Sure, you can detect pure functions in some cases. For instance,
int f(int x)
{
return x*2;
}
can be detected as pure with simple static analysis. The difficulty is doing this in general, and detecting interfaces which use "internal" state but are externally pure is basically impossible.
GCC does have the warning options -Wsuggest-attribute=pure
and -Wsuggest-attribute=const
, which suggest functions that might be candidates for the pure
and const
attributes. I'm not sure whether it opts to be conservative (i.e. missing many pure functions, but never suggesting it for a non-pure function) or lets the user decide.
Note that GCC's definition of pure
is "depending only on arguments and global variables":
Many functions have no effects except the return value and their return value depends only on the parameters and/or global variables. Such a function can be subject to common subexpression elimination and loop optimization just as an arithmetic operator would be. These functions should be declared with the attribute pure
.
— GCC manual
Strict purity, i.e. the same results for the same arguments in all circumstances, is represented by the const
attribute, but such a function cannot even dereference a pointer passed to it. So the parallelisation opportunities for pure
functions are limited, but much fewer functions can be const
compared to the pure functions you can write in a language like Haskell.

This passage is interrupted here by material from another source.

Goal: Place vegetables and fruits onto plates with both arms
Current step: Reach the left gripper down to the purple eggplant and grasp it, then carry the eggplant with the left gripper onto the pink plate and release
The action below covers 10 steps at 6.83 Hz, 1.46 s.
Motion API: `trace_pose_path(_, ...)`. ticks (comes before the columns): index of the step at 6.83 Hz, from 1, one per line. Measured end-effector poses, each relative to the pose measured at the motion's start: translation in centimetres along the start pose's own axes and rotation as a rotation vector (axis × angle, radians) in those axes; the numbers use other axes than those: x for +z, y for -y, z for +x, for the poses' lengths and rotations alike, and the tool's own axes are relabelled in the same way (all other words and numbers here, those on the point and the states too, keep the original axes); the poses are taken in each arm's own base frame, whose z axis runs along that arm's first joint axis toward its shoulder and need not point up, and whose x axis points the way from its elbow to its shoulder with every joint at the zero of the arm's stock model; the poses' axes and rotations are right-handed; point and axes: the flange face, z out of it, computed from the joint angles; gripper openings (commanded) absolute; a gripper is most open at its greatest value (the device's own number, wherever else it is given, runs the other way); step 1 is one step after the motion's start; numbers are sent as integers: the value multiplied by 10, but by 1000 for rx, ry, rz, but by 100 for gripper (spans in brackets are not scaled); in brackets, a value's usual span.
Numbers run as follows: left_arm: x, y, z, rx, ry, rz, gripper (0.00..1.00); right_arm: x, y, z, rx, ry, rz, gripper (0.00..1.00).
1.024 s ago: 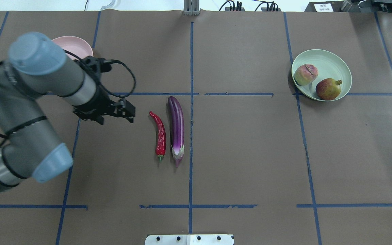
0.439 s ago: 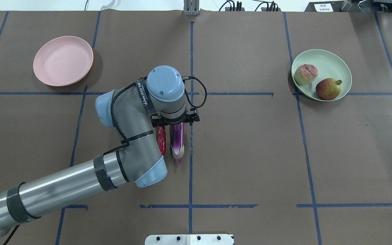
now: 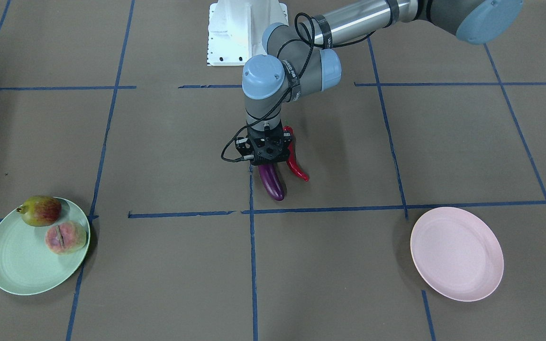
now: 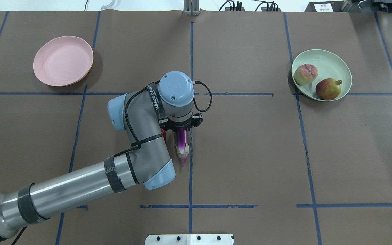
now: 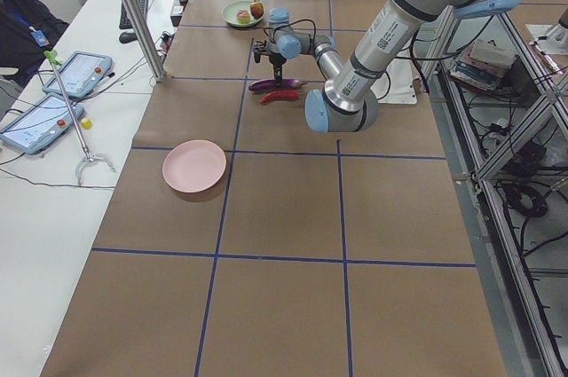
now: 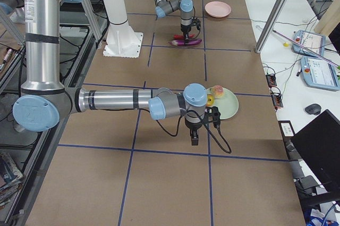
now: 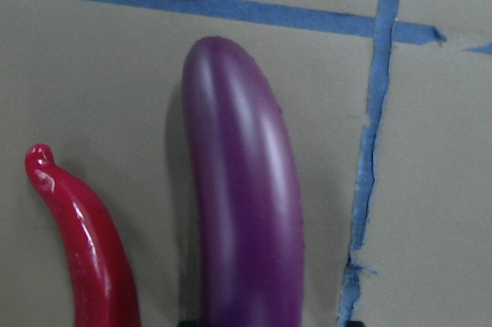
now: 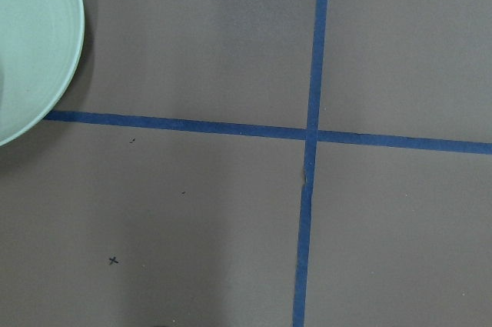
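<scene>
Left tool (image 3: 267, 160) down over eggplant (image 3: 273, 185) mid-table (image 3: 159, 284), jaws spread either side, not clamped yet. Chili (image 3: 296, 168) right beside eggplant. Peach (image 3: 65, 237) and red-yellow fruit (image 3: 40, 210) sit on green plate (image 3: 12, 270). Pink plate (image 3: 458, 255) well apart. Right tool (image 6: 194, 140) hangs near green plate, can't tell its grip.

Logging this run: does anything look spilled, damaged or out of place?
Nothing stands out. The peach and pomegranate sit in the mint green plate, the eggplant and chili pepper lie side by side on the table, the pink plate sits flat.
</scene>
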Motion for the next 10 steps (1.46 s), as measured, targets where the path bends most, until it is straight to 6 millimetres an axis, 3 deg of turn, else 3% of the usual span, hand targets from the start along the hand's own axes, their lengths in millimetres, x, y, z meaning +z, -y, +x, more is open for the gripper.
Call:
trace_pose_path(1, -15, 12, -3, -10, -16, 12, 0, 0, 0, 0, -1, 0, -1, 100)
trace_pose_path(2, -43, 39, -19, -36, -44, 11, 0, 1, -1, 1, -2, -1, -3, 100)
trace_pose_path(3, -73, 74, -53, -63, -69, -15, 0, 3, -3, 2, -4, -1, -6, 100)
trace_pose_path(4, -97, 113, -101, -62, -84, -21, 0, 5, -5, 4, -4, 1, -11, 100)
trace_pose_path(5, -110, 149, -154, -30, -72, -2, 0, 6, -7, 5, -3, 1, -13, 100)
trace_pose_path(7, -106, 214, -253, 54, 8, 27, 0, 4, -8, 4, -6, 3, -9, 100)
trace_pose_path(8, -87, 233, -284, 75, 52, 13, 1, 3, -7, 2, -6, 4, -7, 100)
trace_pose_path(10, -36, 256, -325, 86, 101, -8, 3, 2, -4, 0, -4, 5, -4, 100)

By the way, automatically parallelising pure functions is not as easy as you might think; the hard part becomes deciding what to parallelise. Parallelise computations that are too cheap, and overhead makes it pointless. Don't parallelise enough, and you don't reap the benefits. I don't know of any practical functional language implementation that does automatic parallelisation for this reason, although libraries like repa parallelise many operations behind the scenes without explicit parallelism in the user code.